Tu peux cumuler une activité d'artiste salarié avec, par exemple, une activité de cours de magie en AE ou micro-entreprise : ça, c'est possible.

Par ailleurs, le fait d'être intermittent ou non n'a rien à voir. L'IDS est de toute façon obligatoirement un salarié pour pouvoir bénéficier des avantages liés à ce régime. Mais celui qui exerce en dehors de l'intermittence est lui aussi salarié, engagé avec un contrat d'engagement vis-à-vis d'un employeur-organisateur.

Pour terminer, je cite la phrase inscrite noir sur blanc par l'URSSAF dans ce courrier de 2013 : « L'exercice d'une activité d'artiste du spectacle vivant n'est pas éligible à ce régime. ».

Modifié par Thomas
Publié le

Effectivement, Teddy quand on est artiste du spectacle vivant (c'est à dire Intermittent) on ne peut pas cumuler une activité d'artiste et une micro-entreprise pour la même activité, mais là on parle d'un artiste indépendant.

Quand on est indépendant on ne signe pas un contrat employeur organisateur,; c'est une erreur. Il faut signer un contrat de prestation artistique ou de co-réalisation. L'organisateur n'est pas employeur.
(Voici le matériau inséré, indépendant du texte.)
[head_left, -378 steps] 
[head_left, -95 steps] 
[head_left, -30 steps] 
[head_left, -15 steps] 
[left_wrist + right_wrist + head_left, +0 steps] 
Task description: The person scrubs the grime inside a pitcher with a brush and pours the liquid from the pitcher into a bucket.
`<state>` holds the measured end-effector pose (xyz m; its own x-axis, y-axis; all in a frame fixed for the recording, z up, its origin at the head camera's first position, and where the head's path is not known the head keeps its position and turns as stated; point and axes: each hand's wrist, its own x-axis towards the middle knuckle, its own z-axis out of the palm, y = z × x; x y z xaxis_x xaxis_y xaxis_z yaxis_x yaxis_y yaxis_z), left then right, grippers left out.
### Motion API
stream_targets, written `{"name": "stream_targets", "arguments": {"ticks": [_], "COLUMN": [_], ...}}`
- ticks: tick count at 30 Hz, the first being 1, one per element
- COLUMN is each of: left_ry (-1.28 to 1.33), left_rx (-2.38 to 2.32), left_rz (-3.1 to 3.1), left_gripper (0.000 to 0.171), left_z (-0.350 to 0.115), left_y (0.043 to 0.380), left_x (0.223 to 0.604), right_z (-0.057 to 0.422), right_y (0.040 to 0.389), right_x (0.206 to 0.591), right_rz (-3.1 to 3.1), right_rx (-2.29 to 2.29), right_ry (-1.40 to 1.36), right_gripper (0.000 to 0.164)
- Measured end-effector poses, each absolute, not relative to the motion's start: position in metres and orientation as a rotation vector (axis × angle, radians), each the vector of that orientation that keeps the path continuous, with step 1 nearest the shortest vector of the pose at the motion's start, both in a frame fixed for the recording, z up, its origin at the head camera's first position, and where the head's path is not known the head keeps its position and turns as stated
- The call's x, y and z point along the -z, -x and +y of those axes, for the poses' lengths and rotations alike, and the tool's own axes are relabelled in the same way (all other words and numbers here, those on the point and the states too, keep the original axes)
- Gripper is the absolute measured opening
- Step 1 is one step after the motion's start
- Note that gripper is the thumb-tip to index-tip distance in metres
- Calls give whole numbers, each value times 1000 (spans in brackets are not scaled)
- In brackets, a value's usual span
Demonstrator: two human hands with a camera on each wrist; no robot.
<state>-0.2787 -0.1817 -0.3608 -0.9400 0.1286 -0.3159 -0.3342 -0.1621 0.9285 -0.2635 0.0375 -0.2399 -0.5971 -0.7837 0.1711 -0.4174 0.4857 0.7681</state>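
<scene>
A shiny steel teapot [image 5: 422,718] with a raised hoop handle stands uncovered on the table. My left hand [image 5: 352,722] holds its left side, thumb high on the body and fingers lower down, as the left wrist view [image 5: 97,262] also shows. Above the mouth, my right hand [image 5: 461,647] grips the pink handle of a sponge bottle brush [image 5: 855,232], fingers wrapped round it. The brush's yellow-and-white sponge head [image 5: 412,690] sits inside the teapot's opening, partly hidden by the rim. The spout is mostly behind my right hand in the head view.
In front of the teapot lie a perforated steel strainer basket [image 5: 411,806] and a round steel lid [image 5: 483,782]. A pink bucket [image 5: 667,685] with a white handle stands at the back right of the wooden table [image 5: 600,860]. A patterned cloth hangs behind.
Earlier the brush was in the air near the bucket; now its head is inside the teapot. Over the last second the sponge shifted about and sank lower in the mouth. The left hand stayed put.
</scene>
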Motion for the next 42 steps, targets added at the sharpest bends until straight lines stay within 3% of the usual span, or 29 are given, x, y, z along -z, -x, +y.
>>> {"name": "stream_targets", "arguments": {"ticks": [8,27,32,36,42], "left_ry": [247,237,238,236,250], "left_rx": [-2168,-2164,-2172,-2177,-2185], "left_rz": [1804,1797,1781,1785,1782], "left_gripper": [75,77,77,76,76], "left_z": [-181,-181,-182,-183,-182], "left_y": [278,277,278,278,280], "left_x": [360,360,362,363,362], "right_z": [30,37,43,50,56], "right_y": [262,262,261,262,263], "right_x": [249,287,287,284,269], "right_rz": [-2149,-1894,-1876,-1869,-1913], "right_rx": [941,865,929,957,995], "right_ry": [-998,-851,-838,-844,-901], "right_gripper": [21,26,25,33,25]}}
Le micro-entrepreneur est titulaire du récépissé d'entrepreneur et est donc producteur.

Pourrait on avoir ce courrier de 2013 de l'URRSAF pour info et nourrir ce débat?

 

Luc

Publié le (modifié)

Pas du tout ! Un artiste qui n'est pas intermittent n'est pas un artiste indépendant, c'est un artiste salarié ! Tu ne comprends donc pas qu'un artiste du spectacle vivant n'est pas forcément intermittent ?

Bien sûr que si ! Quand on est un artiste non-intermittent, on signe des contrats d'engagement. Le contrat de prestation artistique n'est pas légal, et le contrat de coréalisation ou de cession est réservé aux entrepreneurs ou producteurs déclarés comme tels.

Maintenant, effectivement, tu peux être entrepreneur ou producteur de spectacles. Dans ce cas : RC, SIRET ou SIREN, licence d'entrepreneur de spectacle, éventuellement règlement de TVA, administratif totalement à ta charge, etc. Une grosse usine à gaz que les artistes qui font cette activité occasionnellement, en complément d'une autre activité, ne sont pas prêts à gérer, car c'est beaucoup trop compliqué et contraignant.